For its American Medical College Application Service, a centralized medical school application service, the association allows future doctors and surgeons to select a variety of gender identities. These identities include “trans man,” “trans woman,” “genderqueer/gender non-conforming,” “nonbinary,” and “agender.” The prospective students are allowed to write in the identity of their choice. 

Application gender selection

The application also allows students to highlight their “social justice/advocacy” work. This is an experience where an applicant “worked to advance the rights, privileges, or opportunities of a person, a group of people, or a cause.”

“The medical community recognizes that social justice/advocacy is a core value for those working and learning in medicine and medical education,” the association explained. 

Additionally, the LCME, which accredits nearly every medical school in the United States, has diversity requirements. The Do No Harm report highlights how schools are supposed to recognize “the benefits of diversity” and focus on diversity in recruitment and retention. 

In one instance, the LCME pressured the University of Utah School of Medicine after it said the school’s “diversity/pipeline programs and partnerships” were “unsatisfactory.” LCME later claimed that it had a broad definition of diversity that expanded beyond race and gender. 

The AAMC has also pointed students toward student programs intended only for minorities. It recommends that students take part in the Summer Health Professions Education Program (SHPEP) organized by the Robert Wood Johnson Foundation. SHPEP is a “free summer academic program” for medical students who are “underrepresented in the health professions.” 

According to the AAMC, students who “students who identify with a group that is racially or ethnically underrepresented” are “encouraged to apply.” 

“From the moment that prospective students decide to apply to medical school up to the day they receive their acceptance to a residency program, they are met with AAMC messaging that reflects a clear intent to indoctrinate, rather than educate,” the Do No Harm report says. 

The AAMC’s Promotion of Leftist Policies

The AAMC has taken a strong stance in favor of race-based college admission and vigorously criticized the Supreme Court’s decision to overturn affirmative action policies at Harvard and the University of North Carolina in June 2023. The group filed an amicus curiae brief in favor of race-based admissions before leadership at the school spoke out against the ruling. 

“Today’s decision demonstrates a lack of understanding of the critical benefits of racial and ethnic diversity in educational settings,” leadership of the AAMC said in a statement at the time. “We will work together to adapt following today’s court decision without compromising these goals. The health of everyone depends on it.”

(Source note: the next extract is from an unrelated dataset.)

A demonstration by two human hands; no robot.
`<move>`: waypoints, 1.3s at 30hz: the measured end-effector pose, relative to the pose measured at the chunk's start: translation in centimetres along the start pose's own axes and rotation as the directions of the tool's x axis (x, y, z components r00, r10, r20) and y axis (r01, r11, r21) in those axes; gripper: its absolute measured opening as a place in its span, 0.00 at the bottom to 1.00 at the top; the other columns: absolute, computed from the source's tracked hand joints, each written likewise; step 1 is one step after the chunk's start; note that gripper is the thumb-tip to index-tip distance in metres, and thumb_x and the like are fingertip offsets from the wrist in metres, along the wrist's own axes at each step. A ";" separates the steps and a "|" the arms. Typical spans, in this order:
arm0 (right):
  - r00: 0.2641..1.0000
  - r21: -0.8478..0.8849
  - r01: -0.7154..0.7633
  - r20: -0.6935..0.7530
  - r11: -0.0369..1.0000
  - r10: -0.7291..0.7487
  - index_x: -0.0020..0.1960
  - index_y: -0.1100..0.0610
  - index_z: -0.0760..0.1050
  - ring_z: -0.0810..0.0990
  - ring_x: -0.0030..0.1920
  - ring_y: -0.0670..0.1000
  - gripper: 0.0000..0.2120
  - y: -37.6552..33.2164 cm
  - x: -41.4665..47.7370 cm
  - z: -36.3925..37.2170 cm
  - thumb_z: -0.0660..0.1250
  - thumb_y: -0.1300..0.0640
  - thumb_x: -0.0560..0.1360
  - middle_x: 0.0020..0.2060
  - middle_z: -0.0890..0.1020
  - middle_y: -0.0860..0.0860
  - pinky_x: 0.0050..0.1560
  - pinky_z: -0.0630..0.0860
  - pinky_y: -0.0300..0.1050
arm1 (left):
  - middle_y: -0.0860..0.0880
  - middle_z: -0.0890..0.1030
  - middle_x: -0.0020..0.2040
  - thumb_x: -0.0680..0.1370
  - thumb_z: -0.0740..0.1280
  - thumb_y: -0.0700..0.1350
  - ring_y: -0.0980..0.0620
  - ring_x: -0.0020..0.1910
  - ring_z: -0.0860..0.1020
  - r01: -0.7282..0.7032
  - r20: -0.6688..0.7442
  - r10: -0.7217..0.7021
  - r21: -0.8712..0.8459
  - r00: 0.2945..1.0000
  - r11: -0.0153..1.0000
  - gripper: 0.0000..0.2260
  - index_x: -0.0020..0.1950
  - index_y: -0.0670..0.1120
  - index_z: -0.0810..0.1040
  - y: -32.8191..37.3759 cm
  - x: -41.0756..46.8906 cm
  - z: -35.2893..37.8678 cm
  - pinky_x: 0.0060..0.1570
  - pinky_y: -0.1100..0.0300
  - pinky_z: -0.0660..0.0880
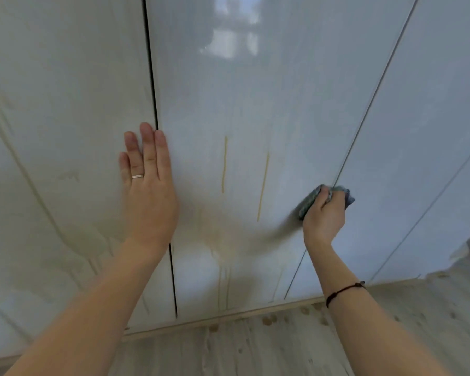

The association also encourages medical schools to look beyond MCAT scores, and consider “holistic” experiences.

“By looking at students’ applications holistically, taking into account their educational opportunities, lived experiences, attributes, and other factors, you can show your commitment to excellence and equity in medical education,” the AAMC said

One justification for its DEI policies is the questionable theory of “racial concordance,” the idea that black and Hispanic patients do better with doctors of the same race. It has done this through various platforms and publications.

“There’s no indication whatsoever that patients benefit from doctors who look like them,” Kingsbury told The Daily Wire. “The reason they have to insist that that is true is they want you to imagine that there are tradeoffs here in terms of how the process works for medical school admissions.” 

The AAMC has also prompted life-altering and irreversible transgender procedures on children. 

A 2016 webinar called “The Nuts and Bolts of Caring for and Teaching about Transgender and Gender Nonconforming Youth,” available on the association’s website, claimed puberty blockers were “reversible” for children and that cross-sex hormones are partially reversible. Puberty blockers and cross-sex hormones have been shown to damage bone development, cause infertility, and lead to heart problems. 

AAMC slide on transgender procedures.

The AAMC has also taken a consistent stand against Republican-led states that have moved to protect children from transgender procedures. 

“Efforts to restrict the provision of gender-affirming health care for transgender individuals will reduce health care access for transgender Americans, promote discrimination, and widen already significant health inequities,” the association said in 2021. 

The Continued Fight Against DEI

The Do No Harm report concludes by arguing that the fight against DEI must be continued at both the state and federal levels. The report highlighted actions taken by a variety of Republican-led states to push back and praised federal legislation from Rep. Greg Murphy (R-NC) that would pull federal funding from medical institutions that adopt DEI policies. 

Additionally, the report recommended that there be more steps taken for accountability for both the AAMC and LCME. 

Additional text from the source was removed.